- **The problem**
Print out all of the data below, keeping it identical to the original.

########

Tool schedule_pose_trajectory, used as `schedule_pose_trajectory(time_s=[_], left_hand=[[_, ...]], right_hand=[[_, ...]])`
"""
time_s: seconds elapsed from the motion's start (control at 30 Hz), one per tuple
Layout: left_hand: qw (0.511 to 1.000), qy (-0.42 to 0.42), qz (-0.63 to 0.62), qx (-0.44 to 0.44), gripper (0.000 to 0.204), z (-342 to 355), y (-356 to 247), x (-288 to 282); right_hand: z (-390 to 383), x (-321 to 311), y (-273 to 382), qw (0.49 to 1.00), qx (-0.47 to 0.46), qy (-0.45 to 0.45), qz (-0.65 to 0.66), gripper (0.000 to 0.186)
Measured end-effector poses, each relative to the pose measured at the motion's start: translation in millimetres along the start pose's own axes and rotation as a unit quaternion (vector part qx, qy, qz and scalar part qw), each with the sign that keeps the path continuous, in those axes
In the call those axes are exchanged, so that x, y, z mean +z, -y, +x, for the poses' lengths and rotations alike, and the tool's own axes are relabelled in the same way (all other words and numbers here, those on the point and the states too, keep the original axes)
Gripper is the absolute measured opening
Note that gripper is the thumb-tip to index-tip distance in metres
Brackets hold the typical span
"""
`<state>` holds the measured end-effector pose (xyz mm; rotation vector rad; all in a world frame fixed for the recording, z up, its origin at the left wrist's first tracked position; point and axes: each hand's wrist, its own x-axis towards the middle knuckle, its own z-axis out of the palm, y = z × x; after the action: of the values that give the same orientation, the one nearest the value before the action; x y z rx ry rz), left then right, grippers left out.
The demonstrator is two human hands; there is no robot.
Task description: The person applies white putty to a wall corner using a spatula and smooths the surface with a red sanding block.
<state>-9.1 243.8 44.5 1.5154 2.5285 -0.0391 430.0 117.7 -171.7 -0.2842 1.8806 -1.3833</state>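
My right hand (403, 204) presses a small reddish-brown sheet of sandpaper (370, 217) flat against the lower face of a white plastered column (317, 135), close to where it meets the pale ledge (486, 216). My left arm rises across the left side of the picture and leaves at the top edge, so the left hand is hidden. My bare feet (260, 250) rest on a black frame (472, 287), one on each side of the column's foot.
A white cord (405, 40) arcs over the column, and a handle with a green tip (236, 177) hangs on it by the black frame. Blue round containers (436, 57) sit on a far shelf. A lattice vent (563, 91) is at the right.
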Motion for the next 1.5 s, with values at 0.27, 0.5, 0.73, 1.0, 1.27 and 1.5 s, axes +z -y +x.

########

- **Result of this task**
Tool schedule_pose_trajectory, used as `schedule_pose_trajectory(time_s=[_], left_hand=[[_, ...]], right_hand=[[_, ...]])`
"""
time_s: seconds elapsed from the motion's start (control at 30 Hz), one per tuple
Layout: left_hand: qw (0.511 to 1.000), qy (-0.42 to 0.42), qz (-0.63 to 0.62), qx (-0.44 to 0.44), gripper (0.000 to 0.204), z (-342 to 355), y (-356 to 247), x (-288 to 282); right_hand: z (-390 to 383), x (-321 to 311), y (-273 to 382), qw (0.49 to 1.00), qx (-0.47 to 0.46), qy (-0.45 to 0.45), qz (-0.65 to 0.66), gripper (0.000 to 0.186)
Measured end-effector poses, each relative to the pose measured at the motion's start: translation in millimetres along the start pose's own axes and rotation as a unit quaternion (vector part qx, qy, qz and scalar part qw), each with the sign that keeps the path continuous, in those axes
In the call those axes are exchanged, so that x, y, z mean +z, -y, +x, for the poses' lengths and rotations alike, and the tool's own axes are relabelled in the same way (all other words and numbers here, those on the point and the states too, keep the original axes)
Gripper is the absolute measured opening
Note that gripper is the thumb-tip to index-tip distance in metres
Brackets hold the typical span
"""
`<state>` holds the measured end-effector pose (xyz mm; rotation vector rad; all in a world frame fixed for the recording, z up, its origin at the left wrist's first tracked position; point and axes: each hand's wrist, its own x-axis towards the middle knuckle, its own z-axis out of the palm, y = z × x; after the action: of the values that give the same orientation, the one nearest the value before the action; x y z rx ry rz), left then right, grippers left out.
The demonstrator is two human hands; there is no robot.
Task description: The person applies white putty to a wall corner using a spatula and smooths the surface with a red sanding block.
<state>-9.1 243.8 44.5 1.5154 2.5285 -0.0391 430.0 117.7 -171.7 -0.2842 1.8806 -1.3833</state>
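My right hand (403, 204) presses a small reddish-brown sheet of sandpaper (370, 217) flat against the lower face of a white plastered column (317, 135), close to where it meets the pale ledge (486, 216). My left arm rises across the left side of the picture and leaves at the top edge, so the left hand is hidden. My bare feet (260, 250) rest on a black frame (472, 287), one on each side of the column's foot.
A white cord (405, 40) arcs over the column, and a handle with a green tip (236, 177) hangs on it by the black frame. Blue round containers (436, 57) sit on a far shelf. A lattice vent (563, 91) is at the right.
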Motion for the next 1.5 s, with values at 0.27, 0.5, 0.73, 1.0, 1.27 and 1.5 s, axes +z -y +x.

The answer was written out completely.